Only the pictures should be left out; write out all other data exactly.

━━━━━━━━━━━━━━━━━━━━

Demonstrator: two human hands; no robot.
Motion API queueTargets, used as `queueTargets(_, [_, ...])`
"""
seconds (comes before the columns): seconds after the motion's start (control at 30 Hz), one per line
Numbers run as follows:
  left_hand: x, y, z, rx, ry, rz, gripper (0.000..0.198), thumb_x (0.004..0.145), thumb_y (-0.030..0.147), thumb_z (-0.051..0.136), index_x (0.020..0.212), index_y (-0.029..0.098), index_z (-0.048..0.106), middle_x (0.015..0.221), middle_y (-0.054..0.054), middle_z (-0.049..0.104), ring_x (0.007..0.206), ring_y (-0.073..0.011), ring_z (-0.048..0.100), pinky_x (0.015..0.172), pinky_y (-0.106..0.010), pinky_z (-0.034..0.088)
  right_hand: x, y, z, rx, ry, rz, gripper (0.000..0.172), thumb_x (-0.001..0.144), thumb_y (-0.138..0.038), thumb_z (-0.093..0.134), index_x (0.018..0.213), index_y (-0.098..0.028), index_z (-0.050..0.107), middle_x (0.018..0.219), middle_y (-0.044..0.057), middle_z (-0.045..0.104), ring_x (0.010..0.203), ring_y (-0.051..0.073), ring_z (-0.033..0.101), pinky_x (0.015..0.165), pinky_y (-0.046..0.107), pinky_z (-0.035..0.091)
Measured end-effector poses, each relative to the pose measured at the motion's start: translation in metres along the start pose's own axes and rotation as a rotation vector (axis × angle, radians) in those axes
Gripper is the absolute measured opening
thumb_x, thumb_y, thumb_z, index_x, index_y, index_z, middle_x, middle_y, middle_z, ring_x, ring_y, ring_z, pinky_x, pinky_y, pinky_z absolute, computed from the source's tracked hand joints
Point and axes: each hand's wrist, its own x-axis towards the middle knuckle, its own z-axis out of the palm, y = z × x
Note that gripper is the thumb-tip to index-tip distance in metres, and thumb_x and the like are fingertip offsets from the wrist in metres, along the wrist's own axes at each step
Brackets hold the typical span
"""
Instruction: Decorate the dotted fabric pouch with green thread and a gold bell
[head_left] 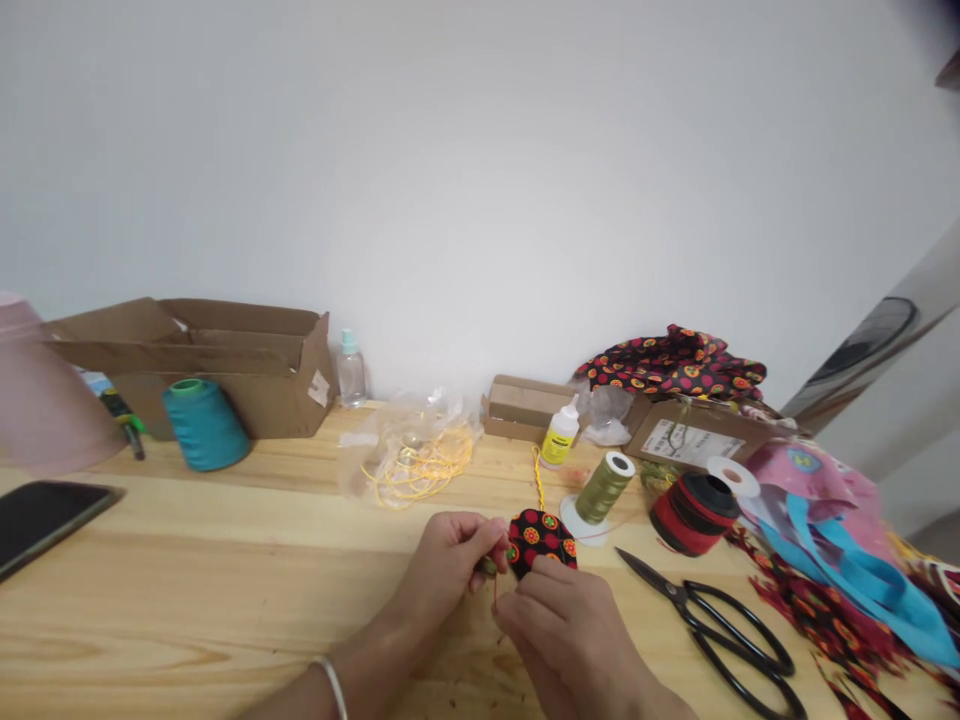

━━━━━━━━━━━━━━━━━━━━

→ **SOLUTION BELOW**
Demonstrator: two human hands; no robot.
Motion API queueTargets, used as `queueTargets(_, [_, ...])`
"""
seconds (comes before the columns): seconds after the motion's start (control at 30 Hz), one per line
Numbers run as follows:
  left_hand: x, y, z, rx, ry, rz, gripper (0.000..0.198), thumb_x (0.004..0.145), thumb_y (-0.030..0.147), thumb_z (-0.051..0.136), index_x (0.020..0.212), index_y (-0.029..0.098), index_z (-0.048..0.106), middle_x (0.015..0.221), middle_y (-0.054..0.054), middle_z (-0.049..0.104), ring_x (0.007..0.206), ring_y (-0.073..0.011), ring_z (-0.048..0.100), pinky_x (0.015..0.172), pinky_y (-0.106..0.010), pinky_z (-0.034..0.088)
  right_hand: x, y, z, rx, ry, rz, gripper (0.000..0.172), thumb_x (-0.001..0.144), thumb_y (-0.138..0.038), thumb_z (-0.093..0.134), index_x (0.018..0.213), index_y (-0.098..0.028), index_z (-0.050..0.107), middle_x (0.018..0.219), middle_y (-0.044..0.057), middle_z (-0.045..0.104), ring_x (0.010..0.203), ring_y (-0.051..0.073), ring_z (-0.033..0.101), pinky_x (0.015..0.165), pinky_y (-0.046..0.107), pinky_z (-0.035..0.091)
Measured end-effector poses, each relative to the pose measured at the motion's start: translation in metres along the start pose's own axes and rotation as a rotation vector (axis × angle, radians) in those axes
Gripper is the absolute measured opening
thumb_x, thumb_y, thumb_z, index_x, index_y, index_z, middle_x, middle_y, middle_z, ring_x, ring_y, ring_z, pinky_x, pinky_y, pinky_z absolute, computed from the source's tracked hand joints
Point and axes: each hand's wrist, its own x-axis towards the middle knuckle, its own z-axis out of the palm, y = z × x
Note that gripper is the thumb-tip to index-tip distance in metres, and thumb_x and the like are fingertip offsets from the wrist in metres, along the wrist's own axes at each step
Brackets hold the typical span
"""
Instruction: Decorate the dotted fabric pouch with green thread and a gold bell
[head_left] 

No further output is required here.